Bye Bye Bacon: An attempt at Vegetarianism, Part 1

As I type, I am dreaming of a juicy hunk of steak, barely cooked and savagely scrumptious. When this gory reverie is over, I am instantly distracted by a craving for prawns: little pink bursts of sweetness nestled between lettuce leaves or stirred into spaghetti.

But, unfortunately, all this pining is useless. Vegetarianism. I have resolved to stick to a vegetarian diet for a month… and meat, in all its guilt-ridden deliciousness, has been banished from my life.

I’ve always been somewhat conflicted when it comes to eating meat. There have been times (usually at about three o’clock in the morning on one of those ill-advised nights where you decide to think rather than sleep) where the whole idea of consuming flesh has filled me with an abject horror. But then on other occasions, ravenous and keen to try new things, I’ve happily thrown down raw beef with lupine abandon. I’m squeamish about offal, in fact the thought of consuming liver is enough to make my stomach up and leave me for another woman, but completely unperturbed by roasting lamb, or stewing rabbit. They may be heart meltingly cute but not even the childhood trauma of watching Watership Down has failed to sharpen my compassion enough to eclipse the knowledge that they are also supremely tasty. Finding out that pigs are regarded to have the equivalent intelligence of a 3 year old child was enough to give me a wobble, (http://www.peta.org/issues/animals-used-for-food/hidden-lives-pigs.aspx) but in the age old battle between a vague sense of unease at the thought of eating sentient creatures, and the nose twitching succulence of bacon, I’m afraid bacon has won out.

The hedonistic pleasure I take in ripping the leg off a tender roast chicken or pulling the heads off prawns before feasting means that, 4 days in, I approached giving up meat like someone going in for a month of ascetic self denial. I’ve grumpily made various types of uninspiring cheese sandwich and one very unsuccessful butternut squash curry (thinking all the time about the deep, dark chilli con carne I cooked the week before (I follow the Heston Blumenthal recipe ) or the decadent fish stew I spent too much money putting together the night before starting the diet. My boyfriend has started looking at me with nervous eyes, wondering how much more I can stand before I take a bite out of him, whilst I bitterly contemplate how the vastly underrated film Troll 2 so accurately and perceptively represented the inherent evils of vegetarianism.

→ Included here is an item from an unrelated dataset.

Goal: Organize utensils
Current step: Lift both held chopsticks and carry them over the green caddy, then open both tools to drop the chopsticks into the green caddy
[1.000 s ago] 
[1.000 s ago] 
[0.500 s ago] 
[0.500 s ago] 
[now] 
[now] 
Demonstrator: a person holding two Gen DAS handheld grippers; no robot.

This is all idiocy, of course. What, in the end, spurred on my decision to do this was the fact that meat or fish is the key ingredient in everything I cook: which every other ingredient revolves around. I eat it on pizzas, in sandwiches and have enough bacon in my breakfasts every week to make Gillian McKeith faint into her own fatless self-righteousness. It is ridiculous to have meat in nearly every meal, and with the environmental concerns enough to put wrinkles on the most botoxed forehead, it is also completely unsustainable. This new diet is something to be embraced as an opportunity to try new things; it will hopefully force me to be more creative with my cooking and open my eyes to different, tasty options. With the River Cottage, Veg Everyday cookbook (which I made my boyfriend thoughtfully buy for me as a Valentines Day present) on its way I am feeling much more hopeful about the next month, and much less likely to carry on throwing my toys out of the pram. And anyway, having just finished reading Lord Of The Flies where bloodlust and hunger for roast pork (which I must not think to deeply about as I ponder my dinner-time salad) seems to be the key to a savage Land of Mad, I’m thinking that perhaps existing on lovely leafy things is maybe just a more civilised thing to do.